AVALANCHE SAFETY
A Devil’s Advocate Stirs the Pot
January 2000
(footnotes are important)

This article was first published in the Island Bushwhacker annual. It was subsequently published in edited form in the Gazette, the quarterly newsletter of the Alpine Club of Canada. Later that year it was published in full form the in the Canadian Alpine Journal. It has also appeared on the web site of the Federation of Mountain Clubs of BC.

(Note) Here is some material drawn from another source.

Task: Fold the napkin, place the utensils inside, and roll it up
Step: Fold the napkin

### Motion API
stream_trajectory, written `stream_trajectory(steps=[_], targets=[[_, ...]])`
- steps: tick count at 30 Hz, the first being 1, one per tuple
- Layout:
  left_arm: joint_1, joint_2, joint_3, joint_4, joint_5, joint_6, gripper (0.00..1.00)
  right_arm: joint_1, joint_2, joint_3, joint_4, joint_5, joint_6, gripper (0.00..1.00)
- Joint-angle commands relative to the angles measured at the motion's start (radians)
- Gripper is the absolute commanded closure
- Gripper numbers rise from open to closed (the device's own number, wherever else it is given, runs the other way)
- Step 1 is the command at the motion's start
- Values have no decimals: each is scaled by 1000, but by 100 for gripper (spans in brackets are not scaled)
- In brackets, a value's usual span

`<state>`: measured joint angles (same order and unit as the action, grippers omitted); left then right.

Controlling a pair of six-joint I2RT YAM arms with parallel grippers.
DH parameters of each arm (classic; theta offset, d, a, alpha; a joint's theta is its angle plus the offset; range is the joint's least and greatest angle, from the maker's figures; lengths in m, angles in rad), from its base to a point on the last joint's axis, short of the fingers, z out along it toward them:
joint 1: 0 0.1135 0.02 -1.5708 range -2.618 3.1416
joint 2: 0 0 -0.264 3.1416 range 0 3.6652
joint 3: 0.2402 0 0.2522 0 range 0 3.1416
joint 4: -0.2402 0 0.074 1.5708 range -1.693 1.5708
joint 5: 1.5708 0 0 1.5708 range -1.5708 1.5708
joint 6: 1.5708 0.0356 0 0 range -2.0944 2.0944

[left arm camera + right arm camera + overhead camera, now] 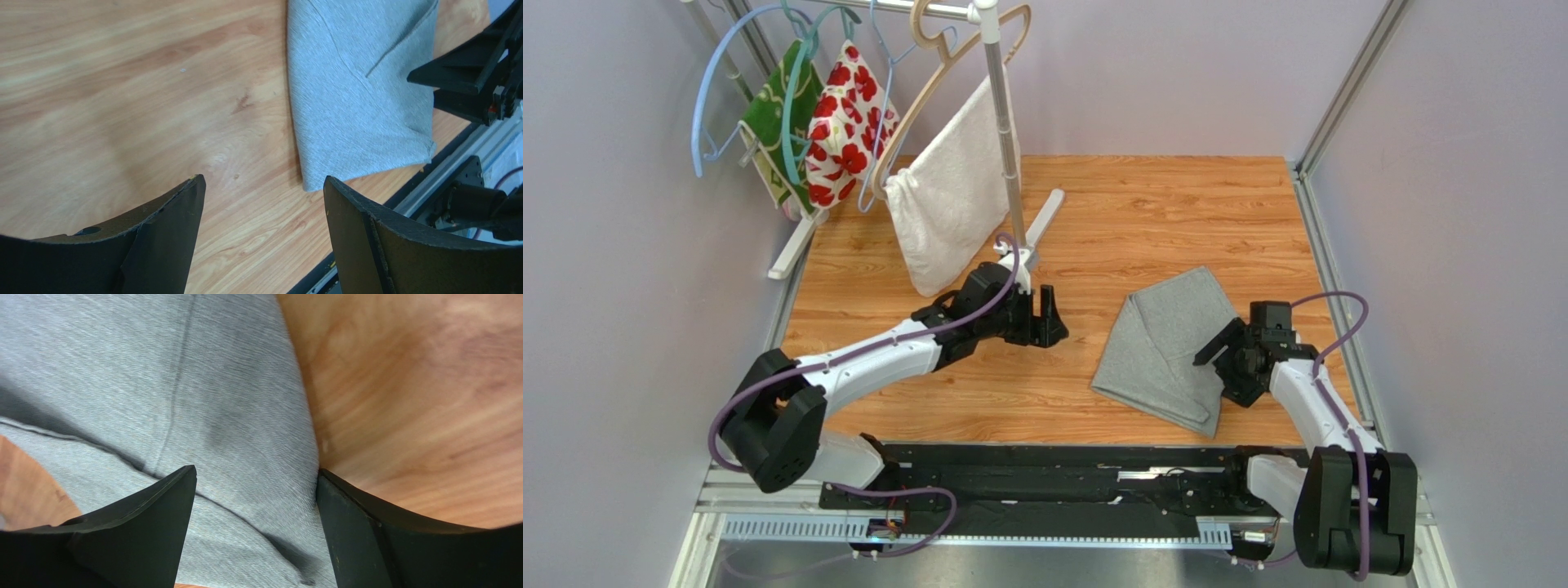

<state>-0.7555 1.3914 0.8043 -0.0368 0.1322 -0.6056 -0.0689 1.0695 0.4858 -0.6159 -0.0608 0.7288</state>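
Hovering with both jaws spread and empty, I note my right gripper [1214, 355] over the right edge of the part-folded grey napkin [1161, 349] on the table [1014, 410], my left gripper [1049, 333] left of it; folding judged in hand, next needing a pinch on that edge.

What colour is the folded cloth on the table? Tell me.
Plain mid-grey, no pattern; the napkin shows best in the right wrist view.
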Motion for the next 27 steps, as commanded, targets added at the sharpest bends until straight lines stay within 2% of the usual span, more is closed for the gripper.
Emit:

Avalanches scare me! Fortunately (for me) I have not yet been buried in one. This may be attributed to experience, knowledge, luck, the fact that I don’t get out much in the winter, and the fact that I almost never ski in the interior, (and consequently have no knowledge of a substance called deep powder snow). The relative importance of these five factors is open to debate, but likely the last three are right up there. I have taken a couple of avalanche safety courses, but I am admittedly somewhat complacent and unpracticed in the use of avalanche transceivers and in some other avalanche safety procedures. With that as an introduction I hope you will manage to remain seated and calm while I pull your chain a little on this subject.
I am interested in risk and its evaluation. It is perhaps worth re-naming the separation of real risk from perceived risk as the separation of real safety from perceived safety. We also need a sense of perspective. There are, on average, about 10-12 avalanche fatalities in Canada per year, of which about half are back-country skiers. Driving to and from our outings almost certainly is more dangerous.
However, my first problem with avalanche transceivers is not about risk, it is about their cost. They are hideously overpriced, currently fetching a dollar figure about equivalent to the value of my (admittedly ‘low-end’) car. (Nov. 2002. I still have the same car.) Yet I cannot help but wonder whether they contain less than twenty dollars worth of parts. The cult of avalanche safety keeps us buying them unquestioningly (yes, I own one), but I keep hoping that someday somebody will break the price bubble with the truth. (OK, I now know most of the pricing story on this. 2002)
Before I get to my second and more important complaint I’d like to offer a ‘creative’ interpretation of some numbers from the web site of the Canadian Avalanche Association.(January 2000) According to the Trends and Patterns in Avalanche Accidents pages, our chances of surviving an avalanche are about 86%. Put another way, our chances of dying if we get caught in an avalanche are about 14%. One data set suggests that about one third of avalanche deaths are caused by trauma rather than asphyxiation, so our chances of being killed by asphyxiation in an avalanche, if we are caught, are only about two thirds of 14%, which is 10% or less. It is these cases that, it seems to me, are the proper focus of transceiver usage. In one data set spanning 12 years it was found that the proportion of completely buried persons found alive by the use of transceivers was 42% (1) , the others being found by other means. A little bit of ‘interpretation’ now has us down to this, namely that an avalanche transceiver is going to be of real value in only about 4% (2) of the cases in which people are caught in avalanches.
Another data analysis (Avalanche News # 42) tells us that there were 73 people either killed or completely buried by avalanches in Canada between 1986 and 1993. Thirteen percent of the 32 victims without transceivers survived, while 32% of the 41 victims with transceivers survived. There is a lot of information missing here, and those killed by trauma have not been factored out, but by these data it looks as though wearing a transceiver increases our survival chances by only about 20%.
Admittedly, about 75% of recreational avalanche victims (i.e. deaths) in a larger different sample were not wearing transceivers. Also, the numbers would probably improve a bit if all wearers of transceivers were proficient users. But when the situation is viewed in the (skewed ?) light of the above paragraphs one can hardly wonder at or even condemn the low usage of these devices.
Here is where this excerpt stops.